However, the fineness and the brittleness of the printed wiring pose problems for carrying out such operations on the surface of the substrate, with suitable reliability; due to the risk of damage to the nose-up and / or active components (integrated circuits). As a result, this problem has not been resolved entirely satisfactorily so far.

 The invention proposes a new procedure for intervention on the substrate, as well as an apparatus capable of causing no deterioration of the substrates. The basic idea of the invention is relatively simple since it consists in passing a relatively large electric current between two points of the conductor which it is desired to cut, so as to destroy the part of the conductor, by heating and combustion or sublimation, lying between the two points of application of the electric current.

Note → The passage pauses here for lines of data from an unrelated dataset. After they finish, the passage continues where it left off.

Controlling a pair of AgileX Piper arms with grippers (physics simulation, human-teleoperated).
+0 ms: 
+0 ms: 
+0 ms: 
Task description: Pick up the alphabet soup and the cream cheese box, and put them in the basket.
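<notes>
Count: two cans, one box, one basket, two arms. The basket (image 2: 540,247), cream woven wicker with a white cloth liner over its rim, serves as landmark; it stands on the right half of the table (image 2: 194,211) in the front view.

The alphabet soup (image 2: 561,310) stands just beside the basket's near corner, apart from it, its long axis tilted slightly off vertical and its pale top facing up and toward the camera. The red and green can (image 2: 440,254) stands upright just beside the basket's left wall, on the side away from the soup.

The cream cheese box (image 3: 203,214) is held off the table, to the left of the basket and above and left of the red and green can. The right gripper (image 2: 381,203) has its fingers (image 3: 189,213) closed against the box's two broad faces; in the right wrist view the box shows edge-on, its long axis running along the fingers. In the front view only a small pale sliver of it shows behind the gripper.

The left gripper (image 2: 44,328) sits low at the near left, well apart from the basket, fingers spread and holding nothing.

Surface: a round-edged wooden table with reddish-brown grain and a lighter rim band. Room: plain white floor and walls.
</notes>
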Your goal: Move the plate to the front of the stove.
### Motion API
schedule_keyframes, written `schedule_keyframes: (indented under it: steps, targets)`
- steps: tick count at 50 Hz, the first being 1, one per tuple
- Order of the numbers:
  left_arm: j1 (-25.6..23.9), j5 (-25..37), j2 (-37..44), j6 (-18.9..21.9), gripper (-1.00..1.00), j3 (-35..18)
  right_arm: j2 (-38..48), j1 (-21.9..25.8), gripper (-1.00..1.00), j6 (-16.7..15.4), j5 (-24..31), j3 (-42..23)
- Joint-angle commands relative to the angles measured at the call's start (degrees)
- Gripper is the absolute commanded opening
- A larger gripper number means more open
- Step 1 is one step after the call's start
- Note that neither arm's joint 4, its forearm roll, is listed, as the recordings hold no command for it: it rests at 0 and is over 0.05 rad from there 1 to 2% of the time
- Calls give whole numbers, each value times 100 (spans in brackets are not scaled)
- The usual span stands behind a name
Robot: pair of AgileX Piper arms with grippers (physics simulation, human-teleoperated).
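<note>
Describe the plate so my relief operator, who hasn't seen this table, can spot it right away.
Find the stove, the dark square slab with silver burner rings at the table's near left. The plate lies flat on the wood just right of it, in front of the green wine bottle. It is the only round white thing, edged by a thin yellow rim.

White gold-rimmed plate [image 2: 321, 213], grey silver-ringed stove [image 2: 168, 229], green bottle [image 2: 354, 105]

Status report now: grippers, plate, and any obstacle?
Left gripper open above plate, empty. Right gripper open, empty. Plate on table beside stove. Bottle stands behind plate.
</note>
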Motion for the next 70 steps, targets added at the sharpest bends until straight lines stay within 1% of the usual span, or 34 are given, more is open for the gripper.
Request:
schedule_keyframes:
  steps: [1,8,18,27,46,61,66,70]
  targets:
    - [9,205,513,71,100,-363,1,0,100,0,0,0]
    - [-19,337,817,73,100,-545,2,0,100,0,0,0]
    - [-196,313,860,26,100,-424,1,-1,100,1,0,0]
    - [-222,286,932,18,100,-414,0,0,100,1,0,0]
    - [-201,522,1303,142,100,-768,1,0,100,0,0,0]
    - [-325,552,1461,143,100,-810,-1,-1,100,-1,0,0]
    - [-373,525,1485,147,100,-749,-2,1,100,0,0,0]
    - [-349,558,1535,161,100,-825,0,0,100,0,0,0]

 More specifically, the invention therefore relates to a method of cutting conductors on the surface of a substrate, in particular screen-printed connections on said substrate, characterized in that it consists in positioning said substrate opposite two electrodes, to apply each electrode in electrical contact with a conductor which it is desired to cut and on either side of the location where it is desired to cause said cut to appear, and to apply an electric voltage between said electrodes, until at least part of it is destroyed of said conductor lying between the contact points of the two electrodes.

Preferably, the application of said electric voltage is carried out by connecting a charged capacitor between the two electrodes.

The invention also relates to an apparatus for cutting
selectively conductors supported adherently to the surface of a substrate, by implementing the method defined above, characterized in that it comprises an electrode support carrying at least two electrodes having their free ends close together on the other, a support of said substrate located opposite said electrodes, in that one of said supports or a part thereof is coupled to a mechanism for translation and / or rotation in a plane, preferably horizontal, in that at least part of one of said supports, possibly the same, is coupled to a translation mechanism in a direction substantially perpendicular to said plane, preferably vertical, and in that it further comprises a source of energy electric whose terminals are connected to said electrodes via a switching means.

 Furthermore, it is advantageous to define predetermined locations, on the surface of the substrate, for making the cuts. In particular, to be certain of being able to modify the wiring between the integrated circuits carried by the substrate at will, it suffices to reserve the possibility of isolating any terminal from any integrated circuit. This is why, we can arrange the wiring so that each integrated circuit lug is connected to a pad of the printed circuit (Roxt, parexemsse of a desired deposit with Indium-Lead) itself only connected to another pad analogous (located close to it and spaced a predetermined distance) by a fine conductive part susceptible other destroyed by the application of an electrical voltage between the two pads. In such a printed circuit arrangement, the pairs of pads are all arranged in two main perpendicular directions, since the integrated circuits have a rectangular base and are arranged and oriented on the substrate according to a modular grid.

When these rules for setting up and wiring the integrated circuits on the substrate are respected, the arrangement of the device defined above can be considerably simplified. It then suffices to make the substrate integral with an XY table and to have four parallel electrodes, movable substantially vertically in independent guide means and capable of coming to drop substantially freely by the action of their own weight up to come into contact with the substrate. In this type of device where it is not necessary to rotate the electrode support on itself, a first pair of electrodes has its electrodes located in a plane substantially parallel to the '' one of the directions of movement of the table
XY while the second pair of electrodes has its electrodes located in a plane substantially parallel to the other direction of movement of this same table XY; each pair of electrodes being associated with an independent lifting device, acting simultaneously on the two corresponding electrodes, to hold them above said substrate.

 Each lifting device comprises for example at least one electromagnet magnetically coupled with the electrodes.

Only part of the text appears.